How to complete this task: Would you please retype, exactly, the lines of the listing below between the line with "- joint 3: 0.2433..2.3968" and the line with "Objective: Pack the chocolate", inclusive?

Source data:
***
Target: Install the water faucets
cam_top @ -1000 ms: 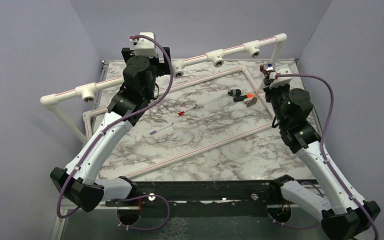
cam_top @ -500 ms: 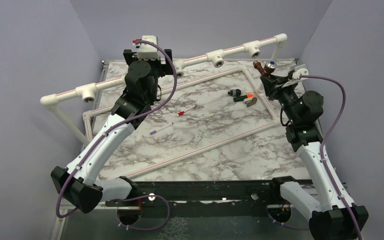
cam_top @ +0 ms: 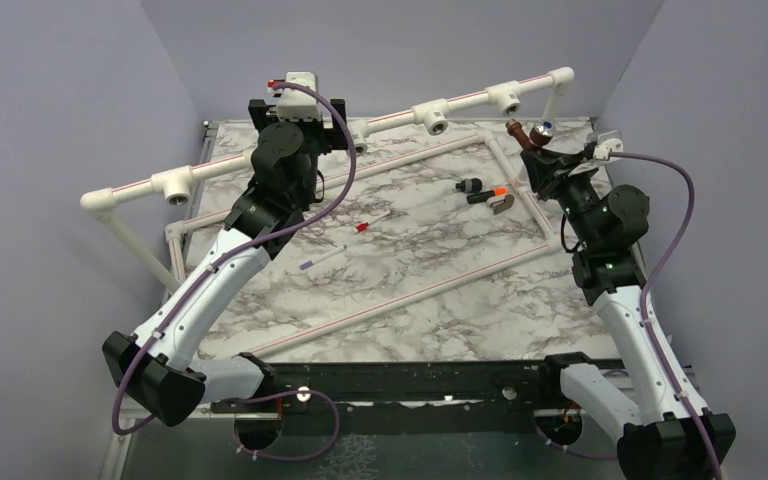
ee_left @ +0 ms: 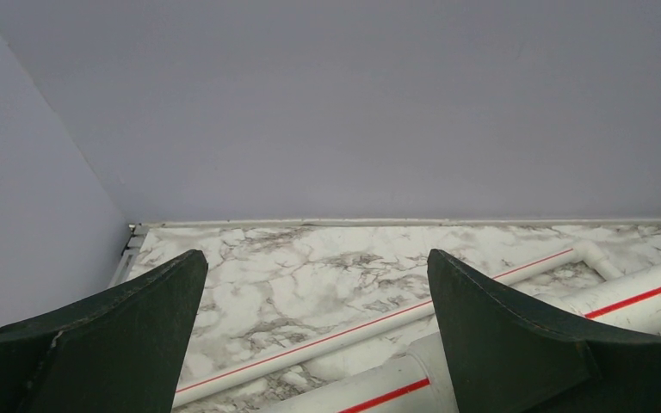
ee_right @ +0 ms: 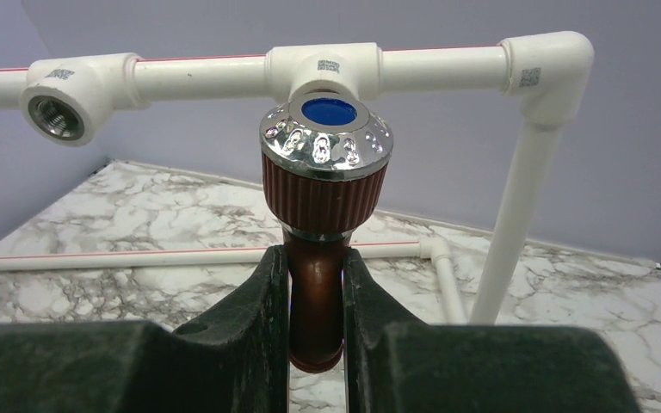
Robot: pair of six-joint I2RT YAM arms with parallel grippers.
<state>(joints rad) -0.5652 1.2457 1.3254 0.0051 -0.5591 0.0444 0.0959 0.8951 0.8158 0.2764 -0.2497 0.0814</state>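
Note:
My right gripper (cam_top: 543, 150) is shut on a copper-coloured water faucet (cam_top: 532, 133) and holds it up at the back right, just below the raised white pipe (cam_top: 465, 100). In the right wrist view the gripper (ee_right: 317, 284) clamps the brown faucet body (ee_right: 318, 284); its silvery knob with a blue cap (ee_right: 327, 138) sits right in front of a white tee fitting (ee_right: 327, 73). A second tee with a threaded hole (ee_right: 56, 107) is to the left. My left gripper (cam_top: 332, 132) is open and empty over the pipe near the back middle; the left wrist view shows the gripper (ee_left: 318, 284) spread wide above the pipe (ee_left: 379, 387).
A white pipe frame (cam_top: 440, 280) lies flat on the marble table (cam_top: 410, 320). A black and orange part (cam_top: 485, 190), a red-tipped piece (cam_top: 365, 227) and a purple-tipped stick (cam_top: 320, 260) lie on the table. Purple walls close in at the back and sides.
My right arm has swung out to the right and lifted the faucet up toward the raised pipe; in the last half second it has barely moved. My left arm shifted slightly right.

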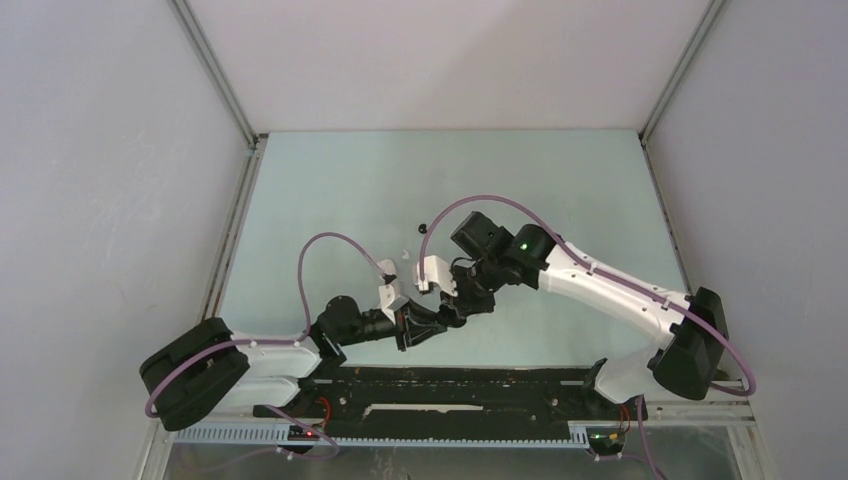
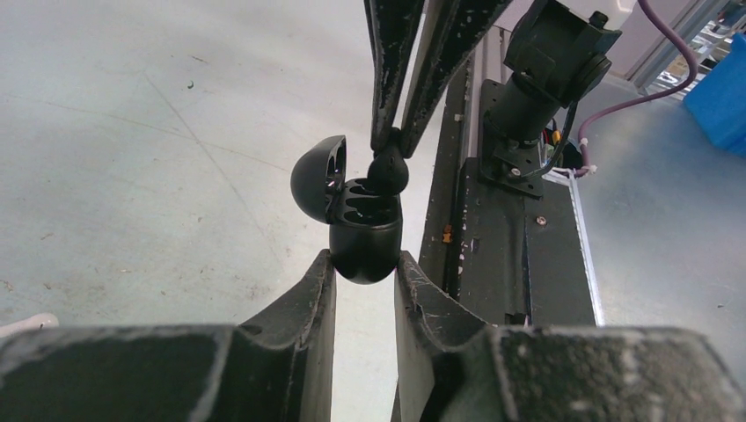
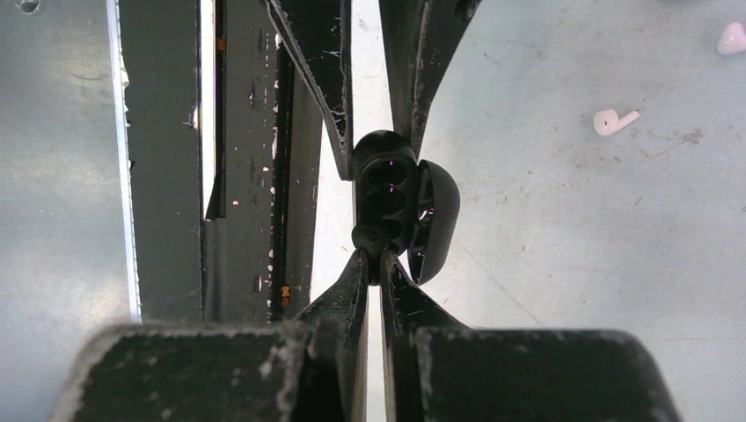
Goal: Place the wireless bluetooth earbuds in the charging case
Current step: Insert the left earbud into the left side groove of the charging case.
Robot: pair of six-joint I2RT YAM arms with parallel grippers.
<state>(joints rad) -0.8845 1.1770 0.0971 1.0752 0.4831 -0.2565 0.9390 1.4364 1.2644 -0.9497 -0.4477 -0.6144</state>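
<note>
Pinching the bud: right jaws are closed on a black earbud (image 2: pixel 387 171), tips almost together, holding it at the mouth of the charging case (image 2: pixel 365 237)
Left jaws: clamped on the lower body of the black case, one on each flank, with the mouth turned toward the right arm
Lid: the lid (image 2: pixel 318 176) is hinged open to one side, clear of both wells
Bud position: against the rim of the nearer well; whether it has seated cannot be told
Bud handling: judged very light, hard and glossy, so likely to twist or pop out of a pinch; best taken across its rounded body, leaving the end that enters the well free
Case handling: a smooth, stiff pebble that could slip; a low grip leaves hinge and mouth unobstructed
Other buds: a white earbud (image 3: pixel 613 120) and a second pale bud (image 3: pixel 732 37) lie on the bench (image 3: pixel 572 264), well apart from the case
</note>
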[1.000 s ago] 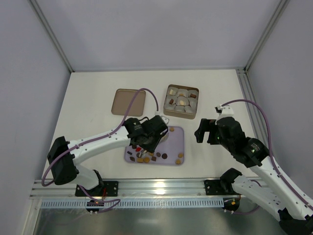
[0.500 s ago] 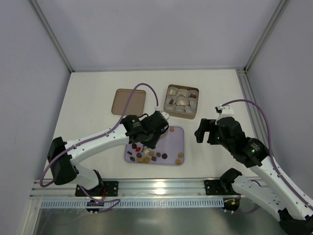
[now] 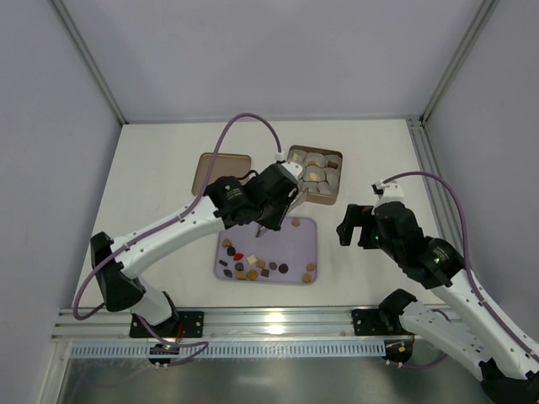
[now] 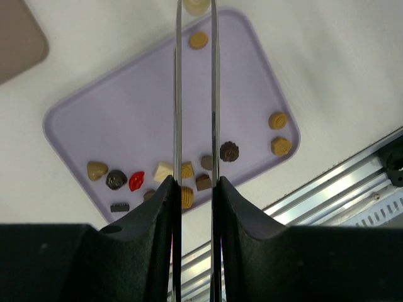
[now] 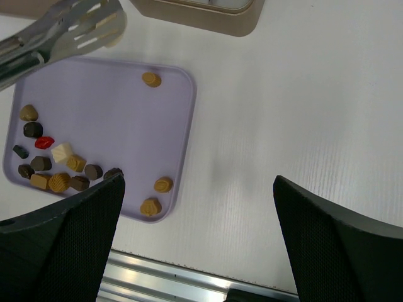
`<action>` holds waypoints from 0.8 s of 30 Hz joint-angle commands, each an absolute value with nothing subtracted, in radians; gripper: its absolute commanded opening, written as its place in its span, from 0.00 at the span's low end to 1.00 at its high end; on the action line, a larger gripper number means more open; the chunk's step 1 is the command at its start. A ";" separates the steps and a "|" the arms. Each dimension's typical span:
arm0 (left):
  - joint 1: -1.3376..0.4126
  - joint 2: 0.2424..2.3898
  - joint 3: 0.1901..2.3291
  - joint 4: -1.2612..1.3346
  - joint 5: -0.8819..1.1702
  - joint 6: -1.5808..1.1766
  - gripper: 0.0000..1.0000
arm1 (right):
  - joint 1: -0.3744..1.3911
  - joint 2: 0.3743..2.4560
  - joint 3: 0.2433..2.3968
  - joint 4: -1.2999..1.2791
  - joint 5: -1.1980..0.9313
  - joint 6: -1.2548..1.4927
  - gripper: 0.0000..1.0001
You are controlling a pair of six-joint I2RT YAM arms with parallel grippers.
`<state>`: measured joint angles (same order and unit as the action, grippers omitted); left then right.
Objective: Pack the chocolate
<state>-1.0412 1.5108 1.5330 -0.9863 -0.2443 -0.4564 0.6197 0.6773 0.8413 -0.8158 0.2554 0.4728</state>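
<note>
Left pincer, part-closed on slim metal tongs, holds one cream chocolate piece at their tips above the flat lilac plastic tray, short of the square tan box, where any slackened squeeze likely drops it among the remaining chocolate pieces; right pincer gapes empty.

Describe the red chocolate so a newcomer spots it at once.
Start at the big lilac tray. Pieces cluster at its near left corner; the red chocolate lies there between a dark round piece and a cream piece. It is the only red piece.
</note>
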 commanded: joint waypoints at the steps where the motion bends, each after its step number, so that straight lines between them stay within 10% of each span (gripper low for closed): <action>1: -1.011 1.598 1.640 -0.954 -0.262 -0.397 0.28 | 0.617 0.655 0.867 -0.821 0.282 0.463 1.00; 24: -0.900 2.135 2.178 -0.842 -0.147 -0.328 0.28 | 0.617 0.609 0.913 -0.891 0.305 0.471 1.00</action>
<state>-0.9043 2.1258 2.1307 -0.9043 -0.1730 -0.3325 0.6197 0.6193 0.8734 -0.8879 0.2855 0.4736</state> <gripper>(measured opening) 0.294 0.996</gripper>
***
Answer section:
  - joint 3: 0.2433..2.3968
  - joint 4: -1.2999..1.2791
  - joint 5: -1.1980..0.9313
  - joint 6: -1.2548..1.4927
  - gripper: 0.0000..1.0001
You are controlling a pair of six-joint I2RT YAM arms with parallel grippers.
`<state>`: measured joint angles (same order and unit as the action, grippers omitted); left then right.
Objective: Pack the chocolate

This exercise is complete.